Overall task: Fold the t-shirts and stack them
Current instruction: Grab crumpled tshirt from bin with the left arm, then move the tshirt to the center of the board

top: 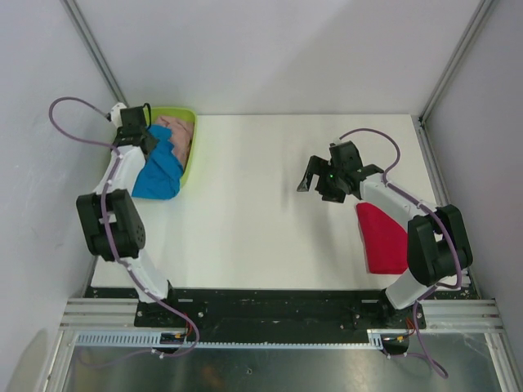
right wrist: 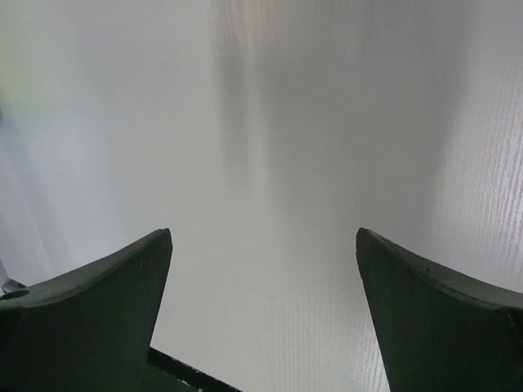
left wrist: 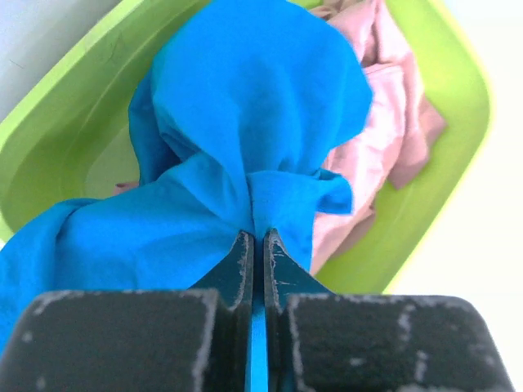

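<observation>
The bright blue t-shirt (top: pixel 159 173) hangs bunched out of the lime-green tray (top: pixel 186 167) at the far left. My left gripper (top: pixel 140 131) is shut on a fold of the blue t-shirt (left wrist: pixel 245 122), seen between its fingers in the left wrist view (left wrist: pixel 258 237). The pale pink t-shirt (top: pixel 180 135) lies crumpled in the tray, also in the left wrist view (left wrist: pixel 384 122). The red t-shirt (top: pixel 382 237) lies folded at the table's right edge. My right gripper (top: pixel 310 173) is open and empty above the bare white table, its fingers (right wrist: pixel 98 318) wide apart.
The green tray's rim (left wrist: pixel 458 188) stands at the table's far left corner. White walls and metal frame posts (top: pixel 453 65) enclose the table. The right arm (top: pixel 425 237) partly overlies the red t-shirt.
</observation>
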You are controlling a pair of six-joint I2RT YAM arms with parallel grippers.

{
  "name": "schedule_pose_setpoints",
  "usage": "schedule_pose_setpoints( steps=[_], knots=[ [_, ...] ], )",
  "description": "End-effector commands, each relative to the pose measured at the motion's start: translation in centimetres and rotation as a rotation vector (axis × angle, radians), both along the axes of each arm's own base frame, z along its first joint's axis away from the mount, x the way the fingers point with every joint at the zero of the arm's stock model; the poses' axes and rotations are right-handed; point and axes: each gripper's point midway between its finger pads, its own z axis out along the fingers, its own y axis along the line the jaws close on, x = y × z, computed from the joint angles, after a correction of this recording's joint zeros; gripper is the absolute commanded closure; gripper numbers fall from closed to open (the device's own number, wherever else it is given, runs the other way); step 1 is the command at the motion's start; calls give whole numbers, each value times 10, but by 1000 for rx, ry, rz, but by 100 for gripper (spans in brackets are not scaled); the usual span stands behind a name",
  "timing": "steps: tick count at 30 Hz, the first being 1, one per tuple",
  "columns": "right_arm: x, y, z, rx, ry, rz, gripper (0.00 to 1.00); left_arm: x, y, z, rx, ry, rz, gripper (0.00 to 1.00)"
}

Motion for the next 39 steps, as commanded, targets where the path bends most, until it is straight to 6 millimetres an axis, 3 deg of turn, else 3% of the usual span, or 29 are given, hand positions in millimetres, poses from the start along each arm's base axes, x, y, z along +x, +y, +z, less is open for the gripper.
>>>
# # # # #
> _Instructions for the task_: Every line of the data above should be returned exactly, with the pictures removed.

> _Written solution_:
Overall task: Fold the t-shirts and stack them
Current instruction: Grab crumpled tshirt from bin with the left arm, then move the tshirt to the center of the board

top: 
right wrist: 
left wrist: 

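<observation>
The bright blue t-shirt (top: pixel 159 173) hangs bunched out of the lime-green tray (top: pixel 186 167) at the far left. My left gripper (top: pixel 140 131) is shut on a fold of the blue t-shirt (left wrist: pixel 245 122), seen between its fingers in the left wrist view (left wrist: pixel 258 237). The pale pink t-shirt (top: pixel 180 135) lies crumpled in the tray, also in the left wrist view (left wrist: pixel 384 122). The red t-shirt (top: pixel 382 237) lies folded at the table's right edge. My right gripper (top: pixel 310 173) is open and empty above the bare white table, its fingers (right wrist: pixel 98 318) wide apart.
The green tray's rim (left wrist: pixel 458 188) stands at the table's far left corner. White walls and metal frame posts (top: pixel 453 65) enclose the table. The right arm (top: pixel 425 237) partly overlies the red t-shirt.
</observation>
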You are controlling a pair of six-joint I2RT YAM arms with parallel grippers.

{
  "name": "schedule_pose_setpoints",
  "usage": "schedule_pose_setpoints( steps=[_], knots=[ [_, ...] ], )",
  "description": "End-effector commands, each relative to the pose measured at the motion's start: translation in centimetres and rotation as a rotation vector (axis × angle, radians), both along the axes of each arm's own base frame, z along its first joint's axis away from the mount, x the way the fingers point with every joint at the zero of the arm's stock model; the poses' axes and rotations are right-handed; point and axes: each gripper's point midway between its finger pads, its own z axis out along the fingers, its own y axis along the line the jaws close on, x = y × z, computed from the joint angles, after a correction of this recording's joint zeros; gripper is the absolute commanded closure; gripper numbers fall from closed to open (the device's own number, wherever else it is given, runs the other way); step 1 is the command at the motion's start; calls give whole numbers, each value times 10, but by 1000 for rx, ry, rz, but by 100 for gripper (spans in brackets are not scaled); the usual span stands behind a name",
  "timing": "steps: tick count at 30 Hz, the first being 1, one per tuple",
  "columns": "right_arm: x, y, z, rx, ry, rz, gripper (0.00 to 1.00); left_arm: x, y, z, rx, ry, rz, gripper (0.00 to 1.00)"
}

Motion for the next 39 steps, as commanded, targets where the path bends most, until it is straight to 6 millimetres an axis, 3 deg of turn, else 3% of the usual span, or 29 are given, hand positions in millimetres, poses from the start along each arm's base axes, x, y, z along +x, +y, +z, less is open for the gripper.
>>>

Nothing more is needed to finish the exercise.